The idea that the struggle to expose the crime is
just a contest between the official story and alternatives
is comforting in its simplicity.
Recognizing that the struggle is a two-or-more-front war of ideas
can be intimidating or even overwhelming.
- Hoaxes come in many levels of sophistication and subtlety.
Whereas few people have ever taken the
hologram plane theory
seriously, and the
pod-plane theory
was long ago rejected by most aspiring 9/11 activists, the
Pentagon no-jetliner theory
continues to detract from substantive evidence
implicating insiders in the attack.
The Morgan Reynolds Phenomenon
In mid-2005 a former Bush administration official,
Morgan Reynolds, gained notoriety by publishing an essay that
sandwiched grandiose ridicule of the accounts of the crashes of the
four jetliners
between imprecise summaries of evidence for the controlled demolition
of WTC 1, 2, and 7.
Titled Why Did the Trade Center Skyscrapers Collapse?,
the article was widely promoted, for the most part,
without any comment on its embedded no-jetliners message.
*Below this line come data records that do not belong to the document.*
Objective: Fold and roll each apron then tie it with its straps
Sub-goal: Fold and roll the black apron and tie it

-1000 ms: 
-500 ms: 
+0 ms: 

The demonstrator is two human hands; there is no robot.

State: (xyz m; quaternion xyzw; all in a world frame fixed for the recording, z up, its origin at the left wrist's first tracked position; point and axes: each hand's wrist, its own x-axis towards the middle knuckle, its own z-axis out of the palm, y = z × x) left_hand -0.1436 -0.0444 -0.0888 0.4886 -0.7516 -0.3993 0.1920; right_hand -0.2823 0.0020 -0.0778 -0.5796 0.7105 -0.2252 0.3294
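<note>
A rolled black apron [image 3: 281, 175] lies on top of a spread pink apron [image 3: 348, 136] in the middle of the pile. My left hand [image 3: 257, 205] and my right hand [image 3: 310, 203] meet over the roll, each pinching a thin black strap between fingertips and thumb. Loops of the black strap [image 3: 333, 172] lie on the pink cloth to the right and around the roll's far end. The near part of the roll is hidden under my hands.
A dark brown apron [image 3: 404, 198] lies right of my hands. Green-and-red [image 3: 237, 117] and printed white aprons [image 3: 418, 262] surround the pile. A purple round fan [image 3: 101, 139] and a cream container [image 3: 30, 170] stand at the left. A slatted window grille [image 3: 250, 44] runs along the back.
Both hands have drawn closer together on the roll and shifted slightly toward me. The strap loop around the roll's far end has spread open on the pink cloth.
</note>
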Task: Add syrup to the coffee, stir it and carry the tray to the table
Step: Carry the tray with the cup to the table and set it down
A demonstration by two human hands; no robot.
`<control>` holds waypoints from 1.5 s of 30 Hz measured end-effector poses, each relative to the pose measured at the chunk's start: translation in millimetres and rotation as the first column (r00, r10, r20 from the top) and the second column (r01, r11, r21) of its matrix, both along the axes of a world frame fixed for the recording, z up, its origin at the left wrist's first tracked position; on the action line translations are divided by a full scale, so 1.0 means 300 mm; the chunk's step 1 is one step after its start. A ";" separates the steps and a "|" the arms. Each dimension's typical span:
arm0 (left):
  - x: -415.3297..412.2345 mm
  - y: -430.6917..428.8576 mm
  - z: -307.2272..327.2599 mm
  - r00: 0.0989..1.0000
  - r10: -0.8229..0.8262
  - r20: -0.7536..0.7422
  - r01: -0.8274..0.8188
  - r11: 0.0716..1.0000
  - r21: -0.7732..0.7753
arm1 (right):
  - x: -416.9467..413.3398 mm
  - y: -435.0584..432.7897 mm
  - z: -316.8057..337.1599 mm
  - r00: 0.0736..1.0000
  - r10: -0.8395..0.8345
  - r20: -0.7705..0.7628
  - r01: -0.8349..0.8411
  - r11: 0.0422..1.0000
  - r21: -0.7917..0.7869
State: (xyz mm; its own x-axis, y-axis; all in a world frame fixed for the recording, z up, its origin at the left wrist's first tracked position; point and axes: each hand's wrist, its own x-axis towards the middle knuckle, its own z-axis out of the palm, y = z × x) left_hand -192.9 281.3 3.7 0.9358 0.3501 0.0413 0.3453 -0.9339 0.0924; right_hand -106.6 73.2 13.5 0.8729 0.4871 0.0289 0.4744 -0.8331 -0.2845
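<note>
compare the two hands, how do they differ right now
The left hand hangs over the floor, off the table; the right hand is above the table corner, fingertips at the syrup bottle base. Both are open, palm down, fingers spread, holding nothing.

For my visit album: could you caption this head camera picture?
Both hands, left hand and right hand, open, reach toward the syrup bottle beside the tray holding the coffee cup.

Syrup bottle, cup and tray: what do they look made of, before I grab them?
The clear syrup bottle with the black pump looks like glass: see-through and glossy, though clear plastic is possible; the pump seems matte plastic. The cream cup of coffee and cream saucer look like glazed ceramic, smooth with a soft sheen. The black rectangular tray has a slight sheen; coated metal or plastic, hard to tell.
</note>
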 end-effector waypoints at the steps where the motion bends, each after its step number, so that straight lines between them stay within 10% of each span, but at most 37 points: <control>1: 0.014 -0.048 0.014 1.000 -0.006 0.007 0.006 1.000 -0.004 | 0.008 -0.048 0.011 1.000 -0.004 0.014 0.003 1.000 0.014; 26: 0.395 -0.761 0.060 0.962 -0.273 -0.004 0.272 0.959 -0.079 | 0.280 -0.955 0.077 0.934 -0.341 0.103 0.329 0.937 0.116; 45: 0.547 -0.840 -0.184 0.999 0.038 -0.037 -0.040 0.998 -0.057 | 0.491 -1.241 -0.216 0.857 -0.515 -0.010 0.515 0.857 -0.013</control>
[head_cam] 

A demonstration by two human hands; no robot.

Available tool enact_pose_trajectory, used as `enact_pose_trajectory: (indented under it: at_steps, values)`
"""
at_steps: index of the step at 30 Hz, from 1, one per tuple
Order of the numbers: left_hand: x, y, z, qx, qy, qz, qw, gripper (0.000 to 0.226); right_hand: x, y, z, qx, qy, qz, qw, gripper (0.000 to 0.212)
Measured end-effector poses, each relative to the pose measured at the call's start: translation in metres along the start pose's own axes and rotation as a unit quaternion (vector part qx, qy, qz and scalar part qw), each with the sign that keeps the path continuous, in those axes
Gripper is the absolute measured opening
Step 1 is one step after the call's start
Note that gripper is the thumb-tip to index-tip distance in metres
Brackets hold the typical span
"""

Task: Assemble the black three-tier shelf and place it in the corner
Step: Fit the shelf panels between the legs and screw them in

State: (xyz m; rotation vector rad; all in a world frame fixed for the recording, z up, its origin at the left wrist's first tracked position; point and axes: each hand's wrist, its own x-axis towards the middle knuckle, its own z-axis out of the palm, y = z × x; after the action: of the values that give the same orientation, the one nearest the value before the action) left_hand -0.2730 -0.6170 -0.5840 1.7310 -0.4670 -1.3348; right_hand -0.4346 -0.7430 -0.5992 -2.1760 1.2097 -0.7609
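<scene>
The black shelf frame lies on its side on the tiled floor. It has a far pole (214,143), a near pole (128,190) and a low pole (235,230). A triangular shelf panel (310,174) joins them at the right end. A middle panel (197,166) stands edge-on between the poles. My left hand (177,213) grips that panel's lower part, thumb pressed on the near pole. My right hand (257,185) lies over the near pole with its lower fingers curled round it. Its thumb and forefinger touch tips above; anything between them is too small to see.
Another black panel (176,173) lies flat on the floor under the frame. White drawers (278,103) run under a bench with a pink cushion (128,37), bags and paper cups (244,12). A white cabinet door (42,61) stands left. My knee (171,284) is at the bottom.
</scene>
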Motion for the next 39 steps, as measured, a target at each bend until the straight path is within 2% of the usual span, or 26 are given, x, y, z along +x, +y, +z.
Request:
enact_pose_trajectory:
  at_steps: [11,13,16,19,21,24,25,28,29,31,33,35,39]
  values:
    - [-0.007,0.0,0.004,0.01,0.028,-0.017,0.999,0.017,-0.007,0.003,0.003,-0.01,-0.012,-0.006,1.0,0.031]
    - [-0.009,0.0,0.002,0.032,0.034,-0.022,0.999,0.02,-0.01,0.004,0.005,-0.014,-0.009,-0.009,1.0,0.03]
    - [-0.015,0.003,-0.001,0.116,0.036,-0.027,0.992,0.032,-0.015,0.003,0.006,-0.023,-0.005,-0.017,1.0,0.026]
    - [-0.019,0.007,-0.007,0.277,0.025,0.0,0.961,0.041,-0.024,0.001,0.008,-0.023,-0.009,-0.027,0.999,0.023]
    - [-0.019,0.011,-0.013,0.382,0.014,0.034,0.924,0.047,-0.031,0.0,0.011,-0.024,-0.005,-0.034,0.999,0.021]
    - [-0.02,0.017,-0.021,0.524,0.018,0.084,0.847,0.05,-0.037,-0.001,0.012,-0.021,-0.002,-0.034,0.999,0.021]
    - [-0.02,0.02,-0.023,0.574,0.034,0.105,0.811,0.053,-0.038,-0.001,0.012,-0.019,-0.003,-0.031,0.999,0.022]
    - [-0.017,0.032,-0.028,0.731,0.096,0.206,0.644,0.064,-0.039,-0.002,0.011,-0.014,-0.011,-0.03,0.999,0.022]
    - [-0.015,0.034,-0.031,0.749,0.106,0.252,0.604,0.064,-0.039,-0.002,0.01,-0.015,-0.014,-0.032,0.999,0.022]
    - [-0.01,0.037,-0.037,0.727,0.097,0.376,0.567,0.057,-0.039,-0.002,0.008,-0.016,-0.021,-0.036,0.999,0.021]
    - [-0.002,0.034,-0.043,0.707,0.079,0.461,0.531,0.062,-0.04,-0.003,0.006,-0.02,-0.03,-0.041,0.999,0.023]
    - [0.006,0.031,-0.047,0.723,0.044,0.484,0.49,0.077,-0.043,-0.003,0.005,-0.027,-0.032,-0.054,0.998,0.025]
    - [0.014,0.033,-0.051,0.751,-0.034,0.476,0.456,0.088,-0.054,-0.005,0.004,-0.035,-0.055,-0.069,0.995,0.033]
Reynolds did not respond to the substance of the 911Research critique
of his article:
A Critical Review of Morgan Reynolds'
Why Did the Trade Center Skyscrapers Collapse?
,
and went on to promote his flawed analysis of the plane crashes
on venues like Coast to Coast and the Boulder Weekly.
His Boulder Weekly interview is the subject of
Boulder Weekly Trots Out Morgan Reynolds' Trojan Horse.
Even if Reynolds has only the best of intentions,
his inclusion of easily debunked arguments against the jetliner crashes
in his well-publicized article questioning the official account
of the World Trade Center disaster makes it function as a Trojan Horse.